Sharon and I have just enjoyed a week’s vacation. We drove across Snoqualmie Pass, through central and eastern Washington to reach Pomeroy, where one of my sisters now lives. As we drove through “wheat country,” we saw several groves of wind turbines—those tall white windmills now being used to generate electrical power. After returning home, I did a bit of research on these intriguing machines.
Why do those wind turbines fascinate me? Maybe it’s because they remind me of our lives as Christians. For example, the turbines have no power of their own. They are completely dependent on the movement of the wind through their gigantic blades. Without wind they produce nothing. How like us! Apart from the moving of the Spirit of Christ in us, we can produce nothing of spiritual value (and by the way, the Greek word for “spirit” can also be translated as “wind”).
Each wind turbine we saw had three blades attached to a generator located at the top of a tower. The whole top apparatus was made to swivel and align itself with the wind when it shifted. The wind will not adjust itself to the turbine. Instead, the turbine must adjust to the wind. This reminded me that we need to “keep in step with the Spirit” (Gal. 5:25). When the Spirit of God slows down, speeds up, turns or stops, we need to be sensitive enough to him to change our course accordingly.
The wind turbine tower is a tube—large enough in diameter to enclose a ladder by which maintenance people can climb up to service the generator. Part of the power from each wind turbine is used to light the interior of the tower and to run the computer that monitors and controls it. But the strength of the wind generates not only enough power for each turbine’s own needs, it also produces surplus power that is sent into an electrical grid to supply power to many others. In a similar way, the Spirit of Christ in us supplies not only our own personal needs but also empowers us to help meet the needs of others.

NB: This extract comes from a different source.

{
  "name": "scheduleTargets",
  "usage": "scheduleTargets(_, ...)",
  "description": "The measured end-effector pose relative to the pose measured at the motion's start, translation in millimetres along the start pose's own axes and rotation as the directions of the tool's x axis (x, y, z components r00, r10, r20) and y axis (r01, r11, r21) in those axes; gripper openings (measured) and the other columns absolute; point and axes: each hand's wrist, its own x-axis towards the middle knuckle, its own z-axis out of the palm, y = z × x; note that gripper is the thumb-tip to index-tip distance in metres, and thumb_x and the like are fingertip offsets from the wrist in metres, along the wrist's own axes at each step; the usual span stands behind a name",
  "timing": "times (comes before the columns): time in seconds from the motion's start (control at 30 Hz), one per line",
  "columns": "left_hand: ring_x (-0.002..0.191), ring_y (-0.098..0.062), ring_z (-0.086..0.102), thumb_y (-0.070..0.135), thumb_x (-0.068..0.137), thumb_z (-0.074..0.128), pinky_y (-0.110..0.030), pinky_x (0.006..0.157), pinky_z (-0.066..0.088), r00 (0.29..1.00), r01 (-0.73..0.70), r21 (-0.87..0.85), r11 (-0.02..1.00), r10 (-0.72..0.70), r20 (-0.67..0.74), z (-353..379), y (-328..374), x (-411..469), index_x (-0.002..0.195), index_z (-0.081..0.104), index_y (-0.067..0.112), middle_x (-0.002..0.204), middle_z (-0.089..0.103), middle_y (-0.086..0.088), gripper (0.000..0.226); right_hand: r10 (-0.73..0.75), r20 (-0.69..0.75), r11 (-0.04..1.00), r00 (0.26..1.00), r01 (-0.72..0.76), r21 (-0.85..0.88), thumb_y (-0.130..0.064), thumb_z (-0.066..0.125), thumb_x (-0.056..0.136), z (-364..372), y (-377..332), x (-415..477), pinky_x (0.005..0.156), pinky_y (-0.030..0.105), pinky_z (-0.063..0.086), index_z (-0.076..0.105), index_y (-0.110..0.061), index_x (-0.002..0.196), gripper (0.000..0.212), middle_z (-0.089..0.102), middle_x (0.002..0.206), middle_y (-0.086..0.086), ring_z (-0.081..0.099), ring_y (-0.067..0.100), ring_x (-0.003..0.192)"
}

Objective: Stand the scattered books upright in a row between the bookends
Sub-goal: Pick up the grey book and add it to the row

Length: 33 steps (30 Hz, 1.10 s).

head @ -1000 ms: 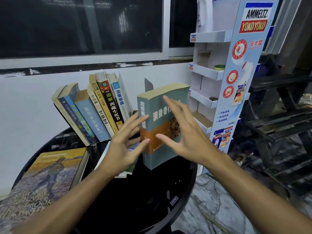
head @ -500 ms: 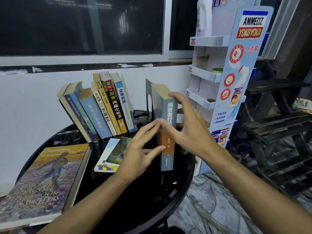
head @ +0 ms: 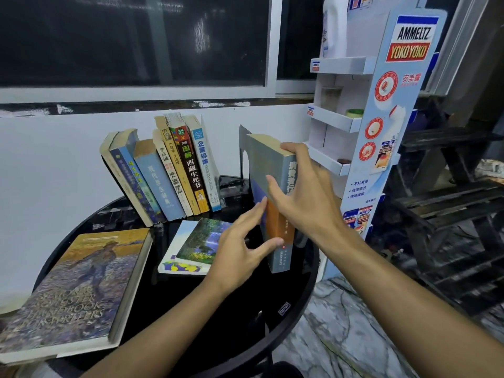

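- While the grey-and-orange book [head: 261, 159] stands upright beside the metal bookend [head: 243, 144], the right hand [head: 305, 197] grips its spine, and the left hand [head: 237, 249] rests spread fingertips low on it.
- A gap separates it from the leaning row [head: 169, 173]; released here, it could topple left onto the flat books [head: 196, 244].
- Its foot sits near the desk [head: 218, 323] rim; a slip on the glossy top might send it off.

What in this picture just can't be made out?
Head view:
- Whatever props the leaning row: hidden behind it.
- Spine title of the grey book: partly under the right hand.
- Corner of the large flat book: cut by the left edge.
- Cover of the bottom thin book: mostly under the green book.
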Motion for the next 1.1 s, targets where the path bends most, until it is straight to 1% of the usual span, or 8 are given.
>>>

Although we could not see this from just driving by the wind turbines, I learned later that the wind grows stronger at higher elevations. So the higher the tower, the greater the power. Again—how like our Christian lives. As we draw near to God, the more the power of his Spirit will be available to flow through our lives. “Come near to God and he will come near to you” (James 4:8).
After installing a wind turbine, the manufacturer could say: “You will receive power when the wind blows on you.” That’s much like what Jesus actually did say about his followers: “… you will receive power when the Holy Spirit comes on you; and you will be my witnesses in Jerusalem, and in all Judea and Samaria, and to the ends of the earth” (Acts 1:8).